### RAW DATA
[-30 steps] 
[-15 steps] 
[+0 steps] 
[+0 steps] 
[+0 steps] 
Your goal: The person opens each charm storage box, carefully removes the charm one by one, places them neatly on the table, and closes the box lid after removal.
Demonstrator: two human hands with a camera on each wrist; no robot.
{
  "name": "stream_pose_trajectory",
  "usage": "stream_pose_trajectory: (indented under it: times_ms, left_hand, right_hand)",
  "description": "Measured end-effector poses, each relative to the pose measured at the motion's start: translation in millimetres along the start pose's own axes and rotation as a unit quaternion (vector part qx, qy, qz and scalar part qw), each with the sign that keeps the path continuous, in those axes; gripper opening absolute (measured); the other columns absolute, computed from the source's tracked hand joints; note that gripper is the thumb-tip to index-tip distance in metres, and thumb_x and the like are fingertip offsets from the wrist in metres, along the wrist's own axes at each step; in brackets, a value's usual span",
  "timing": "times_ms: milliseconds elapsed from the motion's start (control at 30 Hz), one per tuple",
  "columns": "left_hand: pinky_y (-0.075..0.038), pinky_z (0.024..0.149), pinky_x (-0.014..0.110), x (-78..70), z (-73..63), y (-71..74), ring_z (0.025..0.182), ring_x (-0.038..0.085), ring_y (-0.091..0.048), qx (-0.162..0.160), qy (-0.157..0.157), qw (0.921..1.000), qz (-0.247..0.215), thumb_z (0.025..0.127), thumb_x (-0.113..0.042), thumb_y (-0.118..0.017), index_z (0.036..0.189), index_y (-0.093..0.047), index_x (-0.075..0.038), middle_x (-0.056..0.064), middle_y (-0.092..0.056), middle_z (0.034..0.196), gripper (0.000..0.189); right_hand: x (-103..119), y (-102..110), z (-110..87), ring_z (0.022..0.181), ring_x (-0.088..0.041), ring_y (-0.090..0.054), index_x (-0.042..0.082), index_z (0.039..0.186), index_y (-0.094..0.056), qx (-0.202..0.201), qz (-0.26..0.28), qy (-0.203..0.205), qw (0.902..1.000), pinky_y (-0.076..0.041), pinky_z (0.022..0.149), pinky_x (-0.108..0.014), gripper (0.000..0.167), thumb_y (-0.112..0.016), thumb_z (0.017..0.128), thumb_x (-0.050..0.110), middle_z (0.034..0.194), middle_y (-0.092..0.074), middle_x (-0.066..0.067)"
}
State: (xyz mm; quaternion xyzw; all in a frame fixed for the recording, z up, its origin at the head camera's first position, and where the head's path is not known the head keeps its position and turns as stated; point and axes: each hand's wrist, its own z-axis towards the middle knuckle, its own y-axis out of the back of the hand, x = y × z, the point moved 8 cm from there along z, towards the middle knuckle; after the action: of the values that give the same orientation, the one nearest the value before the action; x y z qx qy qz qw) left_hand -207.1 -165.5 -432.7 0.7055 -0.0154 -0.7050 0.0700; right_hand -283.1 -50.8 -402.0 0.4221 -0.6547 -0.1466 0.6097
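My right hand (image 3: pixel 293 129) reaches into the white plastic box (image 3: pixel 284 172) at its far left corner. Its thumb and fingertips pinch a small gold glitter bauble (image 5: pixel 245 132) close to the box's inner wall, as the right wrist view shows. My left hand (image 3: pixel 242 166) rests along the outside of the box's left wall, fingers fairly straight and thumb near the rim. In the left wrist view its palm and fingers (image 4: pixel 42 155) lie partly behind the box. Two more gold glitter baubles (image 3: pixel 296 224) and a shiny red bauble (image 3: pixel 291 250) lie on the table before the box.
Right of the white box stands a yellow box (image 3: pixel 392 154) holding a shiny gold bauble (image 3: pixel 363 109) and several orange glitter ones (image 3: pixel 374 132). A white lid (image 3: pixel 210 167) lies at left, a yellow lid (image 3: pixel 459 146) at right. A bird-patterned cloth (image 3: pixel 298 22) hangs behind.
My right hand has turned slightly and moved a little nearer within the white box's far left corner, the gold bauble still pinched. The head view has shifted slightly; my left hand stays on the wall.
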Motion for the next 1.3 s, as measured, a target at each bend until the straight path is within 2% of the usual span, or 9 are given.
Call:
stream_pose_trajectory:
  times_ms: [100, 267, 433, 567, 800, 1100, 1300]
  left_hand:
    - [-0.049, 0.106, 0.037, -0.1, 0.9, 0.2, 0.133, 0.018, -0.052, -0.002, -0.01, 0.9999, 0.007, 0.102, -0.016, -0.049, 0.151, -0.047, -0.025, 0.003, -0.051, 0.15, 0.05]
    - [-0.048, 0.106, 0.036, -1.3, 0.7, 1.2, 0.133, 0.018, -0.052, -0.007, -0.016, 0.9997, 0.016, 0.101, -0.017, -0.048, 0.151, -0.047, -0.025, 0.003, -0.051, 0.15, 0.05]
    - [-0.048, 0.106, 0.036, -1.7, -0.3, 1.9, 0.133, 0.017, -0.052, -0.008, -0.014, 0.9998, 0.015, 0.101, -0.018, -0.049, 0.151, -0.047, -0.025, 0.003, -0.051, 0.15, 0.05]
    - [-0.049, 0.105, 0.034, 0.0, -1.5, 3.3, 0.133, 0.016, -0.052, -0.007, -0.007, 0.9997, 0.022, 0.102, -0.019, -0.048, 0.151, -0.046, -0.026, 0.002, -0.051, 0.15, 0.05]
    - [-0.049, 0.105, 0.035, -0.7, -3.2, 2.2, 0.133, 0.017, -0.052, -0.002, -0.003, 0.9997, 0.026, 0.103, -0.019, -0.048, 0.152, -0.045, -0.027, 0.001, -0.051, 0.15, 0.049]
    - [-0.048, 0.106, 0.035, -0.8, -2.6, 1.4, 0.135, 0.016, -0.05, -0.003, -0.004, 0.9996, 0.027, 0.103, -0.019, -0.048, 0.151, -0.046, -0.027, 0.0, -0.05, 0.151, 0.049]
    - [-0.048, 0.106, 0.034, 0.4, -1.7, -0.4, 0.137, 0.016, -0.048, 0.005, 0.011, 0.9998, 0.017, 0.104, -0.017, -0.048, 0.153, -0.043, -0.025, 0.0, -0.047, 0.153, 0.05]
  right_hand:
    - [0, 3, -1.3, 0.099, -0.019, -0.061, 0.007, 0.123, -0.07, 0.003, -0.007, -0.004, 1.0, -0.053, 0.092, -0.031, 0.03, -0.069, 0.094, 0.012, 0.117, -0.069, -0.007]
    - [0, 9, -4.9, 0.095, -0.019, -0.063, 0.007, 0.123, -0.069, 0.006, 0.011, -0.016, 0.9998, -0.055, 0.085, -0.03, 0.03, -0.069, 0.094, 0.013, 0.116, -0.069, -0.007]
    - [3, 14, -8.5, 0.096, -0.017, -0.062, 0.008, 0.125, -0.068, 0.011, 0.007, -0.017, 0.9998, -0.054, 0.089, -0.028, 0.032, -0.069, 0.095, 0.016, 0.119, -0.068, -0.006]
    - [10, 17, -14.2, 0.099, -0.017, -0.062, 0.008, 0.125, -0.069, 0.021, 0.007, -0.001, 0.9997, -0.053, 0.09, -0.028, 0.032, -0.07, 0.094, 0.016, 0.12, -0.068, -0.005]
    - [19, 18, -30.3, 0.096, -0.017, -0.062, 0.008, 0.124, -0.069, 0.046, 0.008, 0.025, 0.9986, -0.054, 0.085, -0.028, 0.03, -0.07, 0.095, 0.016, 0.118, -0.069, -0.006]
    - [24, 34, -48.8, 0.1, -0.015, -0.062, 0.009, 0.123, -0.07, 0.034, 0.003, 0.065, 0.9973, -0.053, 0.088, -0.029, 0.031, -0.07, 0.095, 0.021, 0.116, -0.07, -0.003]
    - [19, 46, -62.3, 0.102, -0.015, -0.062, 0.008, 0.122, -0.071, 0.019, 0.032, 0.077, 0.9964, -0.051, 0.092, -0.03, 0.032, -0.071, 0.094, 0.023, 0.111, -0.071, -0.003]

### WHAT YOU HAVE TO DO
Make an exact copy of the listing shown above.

### OUTPUT OF THE EXERCISE
[-30 steps] 
[-15 steps] 
[+0 steps] 
[+0 steps] 
[+0 steps] 
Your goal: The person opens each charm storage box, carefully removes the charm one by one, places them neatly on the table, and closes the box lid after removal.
Demonstrator: two human hands with a camera on each wrist; no robot.
{
  "name": "stream_pose_trajectory",
  "usage": "stream_pose_trajectory: (indented under it: times_ms, left_hand, right_hand)",
  "description": "Measured end-effector poses, each relative to the pose measured at the motion's start: translation in millimetres along the start pose's own axes and rotation as a unit quaternion (vector part qx, qy, qz and scalar part qw), each with the sign that keeps the path continuous, in those axes; gripper opening absolute (measured); the other columns absolute, computed from the source's tracked hand joints; note that gripper is the thumb-tip to index-tip distance in metres, and thumb_x and the like are fingertip offsets from the wrist in metres, along the wrist's own axes at each step; in brackets, a value's usual span",
  "timing": "times_ms: milliseconds elapsed from the motion's start (control at 30 Hz), one per tuple",
  "columns": "left_hand: pinky_y (-0.075..0.038), pinky_z (0.024..0.149), pinky_x (-0.014..0.110), x (-78..70), z (-73..63), y (-71..74), ring_z (0.025..0.182), ring_x (-0.038..0.085), ring_y (-0.091..0.048), qx (-0.162..0.160), qy (-0.157..0.157), qw (0.921..1.000), qz (-0.247..0.215), thumb_z (0.025..0.127), thumb_x (-0.113..0.042), thumb_y (-0.118..0.017), index_z (0.036..0.189), index_y (-0.093..0.047), index_x (-0.075..0.038), middle_x (-0.056..0.064), middle_y (-0.092..0.056), middle_z (0.034..0.196), gripper (0.000..0.189); right_hand: x (-103..119), y (-102..110), z (-110..87), ring_z (0.022..0.181), ring_x (-0.088..0.041), ring_y (-0.090..0.054), index_x (-0.042..0.082), index_z (0.039..0.186), index_y (-0.094..0.056), qx (-0.202..0.201), qz (-0.26..0.28), qy (-0.203..0.205), qw (0.902..1.000), pinky_y (-0.076..0.041), pinky_z (0.022..0.149), pinky_x (-0.108..0.014), gripper (0.000..0.167), thumb_y (-0.112..0.016), thumb_z (0.017..0.128), thumb_x (-0.050..0.110), middle_z (0.034..0.194), middle_y (-0.092..0.074), middle_x (-0.066..0.067)"
}
State: (xyz mm; quaternion xyzw; all in a frame fixed for the recording, z up, its origin at the head camera's first position, and where the head's path is not known the head keeps its position and turns as stated; point and axes: each hand's wrist, its own z-axis towards the middle knuckle, its own y-axis out of the back of the hand, x = y × z, the point moved 8 cm from there along z, towards the middle knuckle; after the action: of the values that give the same orientation, the one nearest the value before the action; x y z qx qy qz qw) left_hand -207.1 -165.5 -432.7 0.7055 -0.0154 -0.7050 0.0700; right_hand -283.1 -50.8 -402.0 0.4221 -0.6547 -0.1466 0.6097
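My right hand (image 3: pixel 293 129) reaches into the white plastic box (image 3: pixel 284 172) at its far left corner. Its thumb and fingertips pinch a small gold glitter bauble (image 5: pixel 245 132) close to the box's inner wall, as the right wrist view shows. My left hand (image 3: pixel 242 166) rests along the outside of the box's left wall, fingers fairly straight and thumb near the rim. In the left wrist view its palm and fingers (image 4: pixel 42 155) lie partly behind the box. Two more gold glitter baubles (image 3: pixel 296 224) and a shiny red bauble (image 3: pixel 291 250) lie on the table before the box.
Right of the white box stands a yellow box (image 3: pixel 392 154) holding a shiny gold bauble (image 3: pixel 363 109) and several orange glitter ones (image 3: pixel 374 132). A white lid (image 3: pixel 210 167) lies at left, a yellow lid (image 3: pixel 459 146) at right. A bird-patterned cloth (image 3: pixel 298 22) hangs behind.
My right hand has turned slightly and moved a little nearer within the white box's far left corner, the gold bauble still pinched. The head view has shifted slightly; my left hand stays on the wall.
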Motion for the next 1.3 s, as measured, a target at each bend until the straight path is within 2% of the usual span, or 9 are given.
Call:
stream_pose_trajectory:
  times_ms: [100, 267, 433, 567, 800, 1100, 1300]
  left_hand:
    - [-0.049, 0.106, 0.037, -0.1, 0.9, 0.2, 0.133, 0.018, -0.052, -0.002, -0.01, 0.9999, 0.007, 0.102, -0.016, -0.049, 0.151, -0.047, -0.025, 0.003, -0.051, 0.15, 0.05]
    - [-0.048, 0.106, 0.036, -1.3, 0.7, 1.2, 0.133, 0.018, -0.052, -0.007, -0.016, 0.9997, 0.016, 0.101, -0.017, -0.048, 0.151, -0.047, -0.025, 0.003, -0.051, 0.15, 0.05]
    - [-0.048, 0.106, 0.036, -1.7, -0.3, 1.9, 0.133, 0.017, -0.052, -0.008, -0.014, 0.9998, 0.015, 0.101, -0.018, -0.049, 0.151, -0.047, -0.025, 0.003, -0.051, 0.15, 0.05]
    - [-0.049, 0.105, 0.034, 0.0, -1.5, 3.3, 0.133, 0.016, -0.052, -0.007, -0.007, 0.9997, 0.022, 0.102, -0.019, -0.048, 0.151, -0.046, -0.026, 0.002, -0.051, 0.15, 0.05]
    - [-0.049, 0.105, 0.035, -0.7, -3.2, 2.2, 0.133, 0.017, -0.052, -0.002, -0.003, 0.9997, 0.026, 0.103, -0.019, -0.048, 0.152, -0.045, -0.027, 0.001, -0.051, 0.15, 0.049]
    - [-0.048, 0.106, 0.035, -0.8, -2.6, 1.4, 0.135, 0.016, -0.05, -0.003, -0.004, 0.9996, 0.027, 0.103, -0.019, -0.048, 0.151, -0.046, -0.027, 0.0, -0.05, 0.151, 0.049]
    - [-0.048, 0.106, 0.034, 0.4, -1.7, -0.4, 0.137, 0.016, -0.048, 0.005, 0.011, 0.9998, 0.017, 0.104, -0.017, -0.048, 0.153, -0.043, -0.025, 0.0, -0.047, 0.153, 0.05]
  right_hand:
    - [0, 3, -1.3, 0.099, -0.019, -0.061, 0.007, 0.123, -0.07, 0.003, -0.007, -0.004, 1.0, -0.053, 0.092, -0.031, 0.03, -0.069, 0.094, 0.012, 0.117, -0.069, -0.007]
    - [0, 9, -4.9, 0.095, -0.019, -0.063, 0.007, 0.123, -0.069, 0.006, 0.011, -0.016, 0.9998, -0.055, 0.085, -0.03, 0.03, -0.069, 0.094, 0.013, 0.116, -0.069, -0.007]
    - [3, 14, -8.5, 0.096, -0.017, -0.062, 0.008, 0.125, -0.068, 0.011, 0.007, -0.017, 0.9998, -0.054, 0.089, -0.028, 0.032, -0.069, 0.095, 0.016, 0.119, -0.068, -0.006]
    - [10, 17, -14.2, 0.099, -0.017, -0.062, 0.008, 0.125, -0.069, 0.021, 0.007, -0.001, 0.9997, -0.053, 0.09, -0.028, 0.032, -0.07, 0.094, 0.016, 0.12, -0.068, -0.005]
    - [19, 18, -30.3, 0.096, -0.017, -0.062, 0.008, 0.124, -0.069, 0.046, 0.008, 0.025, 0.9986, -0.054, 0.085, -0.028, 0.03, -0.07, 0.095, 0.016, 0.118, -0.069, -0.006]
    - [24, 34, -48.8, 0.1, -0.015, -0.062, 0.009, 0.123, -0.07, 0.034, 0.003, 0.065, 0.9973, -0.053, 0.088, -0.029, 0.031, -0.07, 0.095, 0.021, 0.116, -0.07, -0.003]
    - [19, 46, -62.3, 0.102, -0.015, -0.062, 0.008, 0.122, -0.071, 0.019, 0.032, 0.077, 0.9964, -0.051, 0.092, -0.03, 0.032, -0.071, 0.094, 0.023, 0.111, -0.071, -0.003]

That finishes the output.